Angels-Demons-movie-06More men should wear dresses. The only good thing about the catholic church.

The direction. I’m sorry to say that, Ron Howard, I really am. But what exactly where you on when you shot that movie? Shaky cam, confusing cuts, obvious, spoilery camera-lingering, the whole lot. Very disappointing.

Summarising, this was so much worse than it had to be, it’s really very sad. Recommended only to Dan Brown fanatics.

6 comments

  1. The script I agree with, I can’t believe they did so much damage to it, although I actually did enjoy the first book, even if I didn’t consider it high literature. But Tom Hanks-well, sexy professor might be too much, but I really didn’t think he was all that badly cast. He’s not outrageously handsome, but he’s hardly unattractive. And it’s not like he has to act in a particularly macho role, anyway.

    • It’s not that I’m saying that Tom Hanks is ugly, but attractive? Not in my universe.

      Of course, to each their own. Maybe I’m the only who thinks that Tom Hanks just isn’t good-looking. Which of course says nothing about his acting talent, but it makes suspension of disbelief kinda hard, when you got young, beautiful women swooning left and right over him.

  2. You forgot the awesome German! How hard could it have been? One coffee-break, going over to Armin Müller-Stahl to ask: “Could you read this over? Fix it, perhaps? Just so Stellan doesn’t have to make an ass of himself, you know…Thank you so much, that coffee’s on me.”

    One problem solved. 665 left to go.

    • True… the minute I posted it I thought “crap, I forgot to mention the abysmal German, save for the one guy who was actually Swiss” but then I didn’t have the time to change it and I thought – rightly, as I may point out – that you’d do the mentioning for me. ;)

      *le sigh*

      There seem to be no German people in Hollywood at all… there’s so much mangled German I had to listen to already…
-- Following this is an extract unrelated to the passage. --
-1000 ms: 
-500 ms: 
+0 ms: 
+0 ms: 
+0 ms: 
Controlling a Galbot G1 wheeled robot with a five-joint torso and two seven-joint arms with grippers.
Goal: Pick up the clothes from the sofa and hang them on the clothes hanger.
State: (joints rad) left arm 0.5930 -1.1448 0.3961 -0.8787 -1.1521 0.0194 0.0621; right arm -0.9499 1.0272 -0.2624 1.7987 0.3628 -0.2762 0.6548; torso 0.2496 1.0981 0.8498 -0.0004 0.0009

      • You know me too well ^^

        I have flashes of people like Armin Müller-Stahl (or Sandra Bullock, or anyone else who actually, you know, *speaks German*) speaking German for a role and getting yelled at on set for doing it wrong.

        “Cut, cut, CUT!!! Sandra, darling, we talked about this. When the script says ‘German’ we don’t *actually* want you to speak German. We’re aiming for foreign-sounding gibberish. That’s how you make a good movie. Think Chaplin in ‘Great Dictator’. Can you do that for me, darling? Yes? Thank you, let’s try this again.”